Not a new model. Not a pricing change. A collection of structured prompts, YAML configuration files, and markdown documents, uploaded to GitHub for anyone to download, fork, and deploy.

Within just four trading days, software and data stocks shed roughly $285 billion in market value 😳

Thomson Reuters suffered its biggest single-day drop on record, falling about 16%. RELX, the owner of LexisNexis, fell 14% in London. Gartner crashed by more than 21%. LegalZoom lost a fifth of its value. The iShares Expanded Tech-Software ETF entered bear market territory, down 28% from its September 2025 peak.

Private equity firms that had spent years loading up on software assets saw their own stocks crater. Ares Management and KKR each fell more than 10% 👀

The selloff triggered an avalanche of SaaS is dead takes.

Pundits on X and LinkedIn declared the end of an era. Analysts at JPMorgan titled their note “Software Collapse Broadens with Nowhere to Hide.” Traders at Jefferies even coined the term SaaSpocalypse. The narrative coalesced around a single idea: AI is eating software, and the entire industry is toast 🍞

That narrative is half right. Which half you understand will determine whether you make or lose money over the next five years.

What Actually Happened

To understand why a batch of text files triggered the largest single-day wipeout in legal tech history, you need to understand what Cowork is and what the plugins demonstrated.

Cowork is a desktop application that gives Claude, Anthropic’s large language model (LLM), direct access to a user’s local file system. It can open folders of PDFs, read them, cross-reference them, and generate output files in the same directory. It can plan multi-step workflows, execute them for hours without human intervention, encounter errors, debug them, and continue. The earlier generation of AI tools were chatbots that responded to prompts. Cowork is an agent that does work.
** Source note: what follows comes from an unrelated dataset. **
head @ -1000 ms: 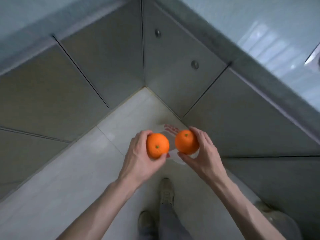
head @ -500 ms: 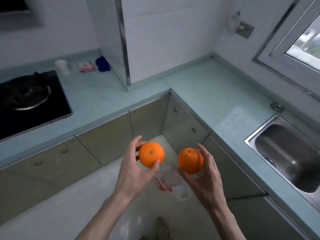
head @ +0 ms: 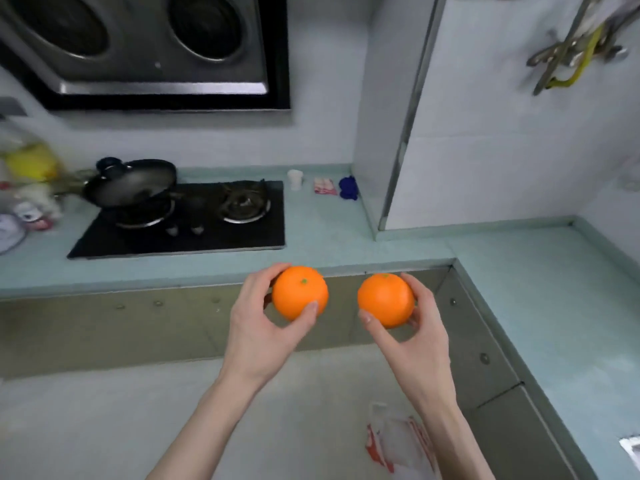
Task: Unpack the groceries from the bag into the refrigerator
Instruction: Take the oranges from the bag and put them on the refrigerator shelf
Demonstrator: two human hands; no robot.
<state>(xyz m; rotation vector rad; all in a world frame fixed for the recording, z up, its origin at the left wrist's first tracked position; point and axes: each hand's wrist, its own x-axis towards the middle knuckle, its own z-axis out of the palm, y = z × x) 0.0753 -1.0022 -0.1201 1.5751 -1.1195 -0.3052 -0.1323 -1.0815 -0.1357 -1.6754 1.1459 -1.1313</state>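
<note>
My left hand grips one orange between thumb and fingers, chest-high in front of the counter edge. My right hand grips a second orange just to the right, the two fruits a short gap apart. A clear plastic bag with red print lies on the floor below my right forearm, partly hidden by it. No refrigerator is in view.
An L-shaped pale green counter runs ahead and along the right. On it sit a black gas hob with a wok, a small white cup and a blue cloth. A range hood hangs above. Grey cabinet fronts lie below.
The view has lifted from the floor corner to the hob and hood. Both hands rose with the oranges; the bag now lies lower in view on the floor.
</note>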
The plugins targeted specific professional domains: legal, finance, sales, marketing, data analysis, and customer support. The legal plugin automates contract review, NDA triage, compliance checks, and risk flagging. The finance plugin analyzes financial statements and builds valuation models. The sales plugin integrates with CRMs to research prospects and plan outreach campaigns.
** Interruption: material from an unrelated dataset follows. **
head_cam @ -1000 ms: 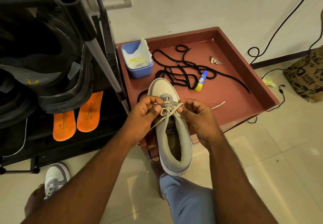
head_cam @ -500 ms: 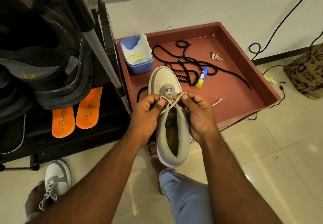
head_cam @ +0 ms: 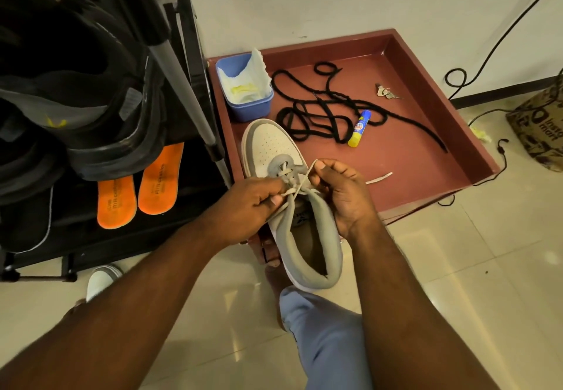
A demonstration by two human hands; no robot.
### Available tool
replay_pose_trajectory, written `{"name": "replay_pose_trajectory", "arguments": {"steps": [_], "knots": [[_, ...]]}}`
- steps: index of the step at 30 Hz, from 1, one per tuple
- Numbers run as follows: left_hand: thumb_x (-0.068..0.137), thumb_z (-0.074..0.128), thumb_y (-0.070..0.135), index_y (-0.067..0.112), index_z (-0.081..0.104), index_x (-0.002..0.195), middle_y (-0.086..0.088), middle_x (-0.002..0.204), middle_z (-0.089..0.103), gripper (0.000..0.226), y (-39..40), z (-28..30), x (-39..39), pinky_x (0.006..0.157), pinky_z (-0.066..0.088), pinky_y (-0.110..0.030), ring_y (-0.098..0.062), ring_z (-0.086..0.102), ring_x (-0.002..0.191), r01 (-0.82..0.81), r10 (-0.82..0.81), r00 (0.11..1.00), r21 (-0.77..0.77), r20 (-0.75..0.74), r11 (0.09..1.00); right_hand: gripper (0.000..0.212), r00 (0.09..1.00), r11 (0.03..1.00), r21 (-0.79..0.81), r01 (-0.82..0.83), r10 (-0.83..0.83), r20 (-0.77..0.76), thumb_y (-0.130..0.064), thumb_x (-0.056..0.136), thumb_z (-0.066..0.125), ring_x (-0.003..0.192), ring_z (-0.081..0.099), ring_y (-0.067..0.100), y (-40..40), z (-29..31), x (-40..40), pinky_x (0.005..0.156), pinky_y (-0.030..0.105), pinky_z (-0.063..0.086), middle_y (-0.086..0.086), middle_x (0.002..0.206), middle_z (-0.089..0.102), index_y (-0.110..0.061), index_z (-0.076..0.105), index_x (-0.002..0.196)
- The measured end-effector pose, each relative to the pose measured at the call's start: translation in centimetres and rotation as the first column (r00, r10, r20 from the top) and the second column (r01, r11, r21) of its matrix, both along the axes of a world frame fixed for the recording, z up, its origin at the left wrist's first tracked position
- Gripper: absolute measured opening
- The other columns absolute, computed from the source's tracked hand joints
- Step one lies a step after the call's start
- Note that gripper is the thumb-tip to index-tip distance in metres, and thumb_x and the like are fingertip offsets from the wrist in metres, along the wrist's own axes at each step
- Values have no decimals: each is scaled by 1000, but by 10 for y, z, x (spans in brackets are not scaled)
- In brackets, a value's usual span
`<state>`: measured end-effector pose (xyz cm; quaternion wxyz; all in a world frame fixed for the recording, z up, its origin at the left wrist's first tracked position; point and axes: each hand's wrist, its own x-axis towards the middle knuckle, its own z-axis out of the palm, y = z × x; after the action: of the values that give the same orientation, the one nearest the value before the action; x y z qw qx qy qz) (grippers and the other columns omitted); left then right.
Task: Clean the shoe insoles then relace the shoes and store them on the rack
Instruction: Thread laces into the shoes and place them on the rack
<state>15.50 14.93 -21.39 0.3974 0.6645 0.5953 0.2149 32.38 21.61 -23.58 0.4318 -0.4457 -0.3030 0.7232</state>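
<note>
The step in hand appears to be the relacing, and the storing on the rack (head_cam: 185, 64) is not yet done. The rack stands at the left, dark shoes are carried on its upper shelf and two orange insoles (head_cam: 138, 187) are laid on its lower shelf. The red tray (head_cam: 426, 85) lies on the floor beside the rack, and a tangled black lace (head_cam: 332, 109), a blue tub (head_cam: 243, 106) with a white cloth, and a small glue stick (head_cam: 360, 128) are seen in it. The grey and white shoe (head_cam: 289, 194) is held above the near edge of the tray, with the toe pointed away from the person and the heel toward the knee. A second, white shoe (head_cam: 102, 280) is seen on the floor below the rack, partly hidden by the left arm. A pale lace (head_cam: 300, 181) is passed through the lowest eyelets only, and its two ends are crossed over the tongue. The left hand (head_cam: 253, 207) is closed, and one lace end is pinched between its thumb and fingers at the left side of the shoe. The right hand (head_cam: 341, 191) is also closed, the other end is pinched at its fingertips, and its palm is rested against the right side of the shoe. It is judged that the next move calls for each end to be threaded through the next eyelet pair, with the tension kept equal on both sides. A short pale piece (head_cam: 379, 178) is left on the tray just beside the right hand; what it is cannot be told.
</note>
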Motion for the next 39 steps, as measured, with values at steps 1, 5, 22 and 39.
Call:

What spooked the market wasn’t the existence of these capabilities. It was how they were built.

The legal plugin, the one that triggered Thomson Reuters’ worst day ever, was not a compiled binary or a proprietary software suite. It was a set of markdown files containing structured prompts and configuration instructions. A domain expert could replicate it in an afternoon. As one developer who read the GitHub repo put it: the entire thing was roughly 2,500 lines of structured prompt instructions, “the kind of thing thousands of developers write every day.”

The implication was immediate and devastating for a specific class of companies. If the “business logic” of contract review, the step-by-step playbook a SaaS vendor spent years encoding into a specialized product, could be expressed in a few text files and executed by a general-purpose model, then what exactly were customers paying $15,000 to $20,000 per year in license fees for? đŸ€”

The Structural Shift Underneath the Panic

The Cowork plugins were an accelerant, not the origin, of this repricing. Three forces have been converging for over a year, and understanding each one is the only way to distinguish signal from noise.

→ The first force is that foundation model companies are going vertical. For years, the tacit agreement in the AI ecosystem was that model makers like Anthropic and OpenAI would provide the plumbing, and application-layer companies would build products on top. Anthropic broke that agreement. By packaging model, workflow, and domain-specific configuration into a single free product, it positioned itself as a direct competitor to the legal tech, sales tech, and finance tech vendors that were previously its customers. OpenAI amplified the message the same week by launching Frontier, an enterprise platform for building and managing AI agents that connect directly to CRM, HR, and internal systems. “What we’re fundamentally doing is transitioning agents into true AI co-workers,” said Barret Zoph, OpenAI’s GM of business-to-business. The foundation models are no longer neutral infrastructure. They are competing for the application layer đŸ“±

But the Cowork plugins are only part of the picture. As we covered in-depth last week, Anthropic’s MCP Apps launch may be the more structurally important move. Ten software companies - Asana, Figma, Slack, and others - volunteered as launch partners for a feature that lets Claude render their interfaces directly inside the chat window. Users can drag Asana tasks, edit Figma diagrams, and query Amplitude charts without ever leaving Claude. The pitch was productivity. The subtext was that these companies just handed their user relationships to an AI company. For two decades, SaaS bundled three things: data, logic, and interface. The interface was the moat. MCP Apps unbundles the interface. The app becomes a backend. The companies that showed up did so not because they wanted to, but because the alternative - being invisible to the agentic workflow - was worse.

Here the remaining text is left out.